Machine Learning
Collin Knezevich 2022-07-17
Of the machine learning methods we learned about, I found Random Forests to be the most interesting. The idea of a Random Forest model is to fit many different models on many different re-samples of data, then average all predictions from these models. In addition, each model will be fit using a random selection of predictor variables. This is done to reduce variance in the model and correlations between predictions.
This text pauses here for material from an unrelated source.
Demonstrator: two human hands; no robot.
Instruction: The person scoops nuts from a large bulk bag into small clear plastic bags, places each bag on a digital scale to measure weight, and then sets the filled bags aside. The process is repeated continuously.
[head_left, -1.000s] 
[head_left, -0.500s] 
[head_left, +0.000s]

All of this will result in more accurate predictions.
Fitting a Random Forest Model
We will use the randomForest
package to fit a model, and we will use
the mtcars
dataset.
library(randomForest)
## randomForest 4.7-1.1
## Type rfNews() to see new features/changes/bug fixes.
library(tidyverse)
## ── Attaching packages ─────────────────────────────────────── tidyverse 1.3.1 ──
## ✔ ggplot2 3.3.6 ✔ purrr 0.3.4
## ✔ tibble 3.1.7 ✔ dplyr 1.0.9
## ✔ tidyr 1.2.0 ✔ stringr 1.4.0
## ✔ readr 2.1.2 ✔ forcats 0.5.1
## ── Conflicts ────────────────────────────────────────── tidyverse_conflicts() ──
## ✖ dplyr::combine() masks randomForest::combine()
## ✖ dplyr::filter() masks stats::filter()
## ✖ dplyr::lag() masks stats::lag()
## ✖ ggplot2::margin() masks randomForest::margin()
mtcars <- mtcars
Now we can build our random forest model, with MPG as our response variable.
rfModel <- randomForest(mpg ~ ., data = mtcars,
mtry = ncol(mtcars)/3,
ntree = 200,
importance = TRUE)
Finally, we can evaluate the accuracy of the model by creating predictions from our model, and using them to calculate the root MSE.
preds <- predict(rfModel, newdata = select(mtcars, -mpg))
rmse <- sqrt(mean(preds - mtcars$mpg)^2)
rmse
## [1] 0.004355878